Where the bride lacked ‘reproductive capability’, Himmler invariably intervened in both word and deed. Thus, Frau F. received the following communication in July 1941 from the Personal Staff of the Reichsführer-SS: ‘As the results of examinations so far indicate that in your case we must anticipate a lack of reproductive capability, before making a final decision the Reichsführer-SS has ordered that you be sent to Prof. Dr. Clauberg for hormone treatment.’ The SS was to bear the costs.
47
When the treatment proved successful, Himmler approved the marriage.
48

On numerous occasions Himmler’s guiding principle was: first children, then marriage. ‘Fate itself’ should decide, as he put it.
49
He seems to have enjoyed insisting on this principle when the potential father came from the so-called more exclusive social circles.
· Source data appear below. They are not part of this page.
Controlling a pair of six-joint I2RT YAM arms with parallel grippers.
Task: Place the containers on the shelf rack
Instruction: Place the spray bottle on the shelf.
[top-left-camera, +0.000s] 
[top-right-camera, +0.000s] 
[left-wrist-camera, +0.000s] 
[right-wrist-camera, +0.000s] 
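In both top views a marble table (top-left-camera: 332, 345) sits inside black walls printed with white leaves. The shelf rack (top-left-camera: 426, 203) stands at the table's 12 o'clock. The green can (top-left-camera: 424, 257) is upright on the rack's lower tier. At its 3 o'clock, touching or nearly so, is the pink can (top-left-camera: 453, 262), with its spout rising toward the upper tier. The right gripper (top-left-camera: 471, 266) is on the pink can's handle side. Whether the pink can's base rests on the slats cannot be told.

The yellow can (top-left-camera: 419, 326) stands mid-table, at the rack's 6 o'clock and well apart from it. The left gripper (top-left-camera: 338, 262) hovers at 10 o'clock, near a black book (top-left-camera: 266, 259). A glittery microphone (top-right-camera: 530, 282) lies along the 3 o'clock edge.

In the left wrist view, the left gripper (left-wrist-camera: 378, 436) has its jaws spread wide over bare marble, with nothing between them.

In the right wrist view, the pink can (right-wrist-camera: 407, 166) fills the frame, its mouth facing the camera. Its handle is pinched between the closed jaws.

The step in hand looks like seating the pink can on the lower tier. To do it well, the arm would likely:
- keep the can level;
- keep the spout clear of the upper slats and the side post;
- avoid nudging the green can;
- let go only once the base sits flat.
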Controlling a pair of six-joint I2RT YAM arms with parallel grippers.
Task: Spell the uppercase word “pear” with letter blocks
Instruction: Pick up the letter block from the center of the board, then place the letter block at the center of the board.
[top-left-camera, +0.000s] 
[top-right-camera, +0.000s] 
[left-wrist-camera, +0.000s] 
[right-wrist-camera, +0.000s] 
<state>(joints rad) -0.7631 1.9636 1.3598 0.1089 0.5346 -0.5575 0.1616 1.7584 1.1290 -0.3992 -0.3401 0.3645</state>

One example is the case of SS-man Adrian Count A., a member of the propaganda squad—in Himmler’s view, ‘rather an odd character and his fiancée seems even odder’. Himmler came to the decision: ‘At his age, for the SS to approve a marriage makes sense only if the wife has a reasonable prospect of having children. In the case of this woman that seems extremely doubtful.’ Accordingly there was ‘only one possibility, namely that the Count should take steps before the marriage. If they are successful, I shall be more than willing to approve the marriage. This method, tried and tested in countless German peasant villages, might bring success even in such an elevated family as the Count’s.’
50

Himmler made a similar judgement in 1942 in the case of Franz Alfred Six, head of an office in the Reich Security Main Office. He requested that Six should be informed in Himmler’s name ‘that he could give him leave to marry only when it is clear that his fiancée is expecting a child. The Reichsführer-SS wishes this personal discussion to be conducted in a very kind manner and for it to be made clear to SS-Hauptsturmführer Six that his fiancée, as he is aware, had syphilis in 1928 and a marriage without children would be pointless for him.’
51

If Himmler considered that an applicant had chosen a very inappropriate bride, that man was liable to face serious repercussions. On 27 September
1942 he asked the chief of the SS Leadership Main Office, Hans Jüttner, to summon SS-Hauptscharführer Konrad H. and tell him ‘that as far as his choice of bride, Fräulein Emma B.—this painted Czech girl—is concerned, I think he has taken leave of his senses. By making this choice H. has shown that he was clearly responsible for his two divorces, one as the guilty party and the other as jointly guilty. But he has also shown that he has not the remotest understanding of the principles of the SS.’ In addition, Himmler called on Jüttner to see to it ‘that in order to cool his passion Herr H. is moved to the healthy air of the front’.
52

On 17 June 1943 Himmler wrote to Ernst Kaltenbrunner, asking him to inform SS-Sturmbannführer Wilhelm B., an official of the Alsace Gestapo, that Himmler was refusing his request to marry (the 38-year-old wished to marry Frau Z., who was considerably older). The applicant was, in addition, to be informed of the following:

I am abiding by my refusal, as I consider your marriage as a 38-year-old German man to a 50-year-old woman to be as irresponsible as your saying you refuse to marry again because you have suffered a disappointment. [ . . . ] You have not yet served at the front and therefore, like everyone who is given that opportunity, you must see to it that the sacrifice of many hundreds of thousands of lives at the front was not in vain and that the gaps they left in the nation are filled in future by children.